• **What is needed**
Copy the data that appears below exactly. Drop the pictures.

• **Recorded data**
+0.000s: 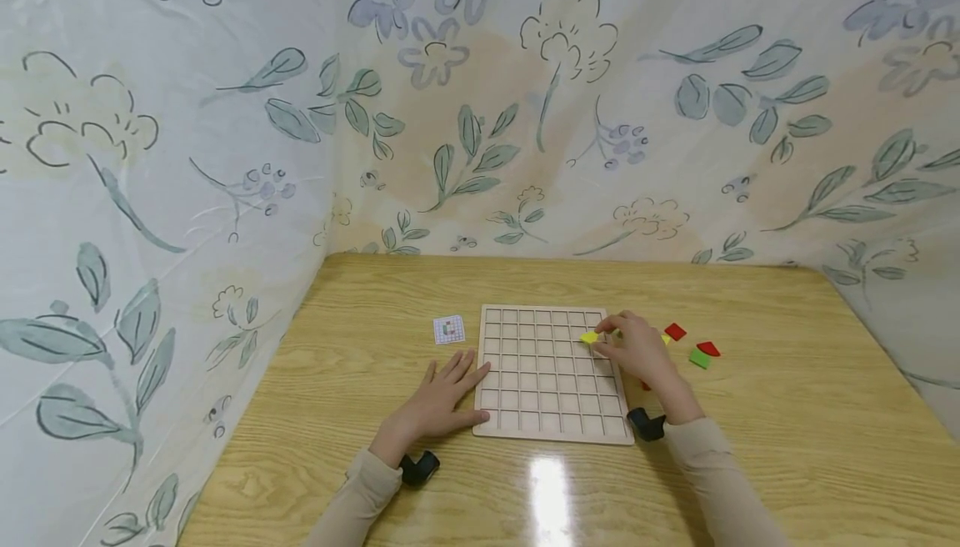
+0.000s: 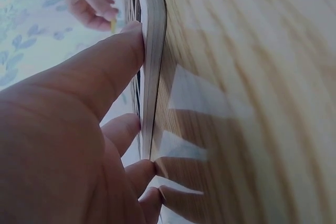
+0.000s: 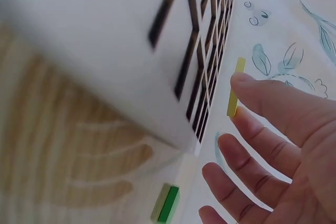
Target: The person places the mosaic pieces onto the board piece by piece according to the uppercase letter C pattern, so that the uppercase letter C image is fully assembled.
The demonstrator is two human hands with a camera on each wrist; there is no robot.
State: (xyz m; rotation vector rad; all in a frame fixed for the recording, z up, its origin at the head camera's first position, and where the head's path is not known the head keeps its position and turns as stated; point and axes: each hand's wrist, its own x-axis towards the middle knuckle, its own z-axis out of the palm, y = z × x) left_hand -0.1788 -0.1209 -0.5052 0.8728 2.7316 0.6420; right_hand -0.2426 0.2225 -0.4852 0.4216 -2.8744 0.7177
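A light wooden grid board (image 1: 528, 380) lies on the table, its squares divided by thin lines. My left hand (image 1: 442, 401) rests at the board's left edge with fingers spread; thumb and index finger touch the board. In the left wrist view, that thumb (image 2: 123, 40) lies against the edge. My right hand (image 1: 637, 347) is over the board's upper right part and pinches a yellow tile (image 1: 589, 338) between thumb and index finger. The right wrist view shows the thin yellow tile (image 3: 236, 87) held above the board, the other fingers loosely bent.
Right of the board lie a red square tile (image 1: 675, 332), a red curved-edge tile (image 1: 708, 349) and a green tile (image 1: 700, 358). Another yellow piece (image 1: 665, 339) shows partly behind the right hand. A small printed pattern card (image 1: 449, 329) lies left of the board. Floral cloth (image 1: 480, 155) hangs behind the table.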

• **Result below**
+0.000s: 
+0.000s: 
+0.000s: 
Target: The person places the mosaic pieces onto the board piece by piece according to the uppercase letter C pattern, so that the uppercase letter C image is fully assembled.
The demonstrator is two human hands with a camera on each wrist; there is no robot.
State: (xyz m; rotation vector rad; all in a frame fixed for the recording, z up, its origin at the head camera's first position, and where the head's path is not known the head keeps its position and turns as stated; point and axes: each hand's wrist, its own x-axis towards the middle knuckle, its own z-axis out of the palm, y = z × x) left_hand -0.1788 -0.1209 -0.5052 0.8728 2.7316 0.6420; right_hand -0.2426 0.2225 -0.4852 0.4216 -2.8744 0.7177
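A light wooden grid board (image 1: 528, 380) lies on the table, its squares divided by thin lines. My left hand (image 1: 442, 401) rests at the board's left edge with fingers spread; thumb and index finger touch the board. In the left wrist view, that thumb (image 2: 123, 40) lies against the edge. My right hand (image 1: 637, 347) is over the board's upper right part and pinches a yellow tile (image 1: 589, 338) between thumb and index finger. The right wrist view shows the thin yellow tile (image 3: 236, 87) held above the board, the other fingers loosely bent.
Right of the board lie a red square tile (image 1: 675, 332), a red curved-edge tile (image 1: 708, 349) and a green tile (image 1: 700, 358). Another yellow piece (image 1: 665, 339) shows partly behind the right hand. A small printed pattern card (image 1: 449, 329) lies left of the board. Floral cloth (image 1: 480, 155) hangs behind the table.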

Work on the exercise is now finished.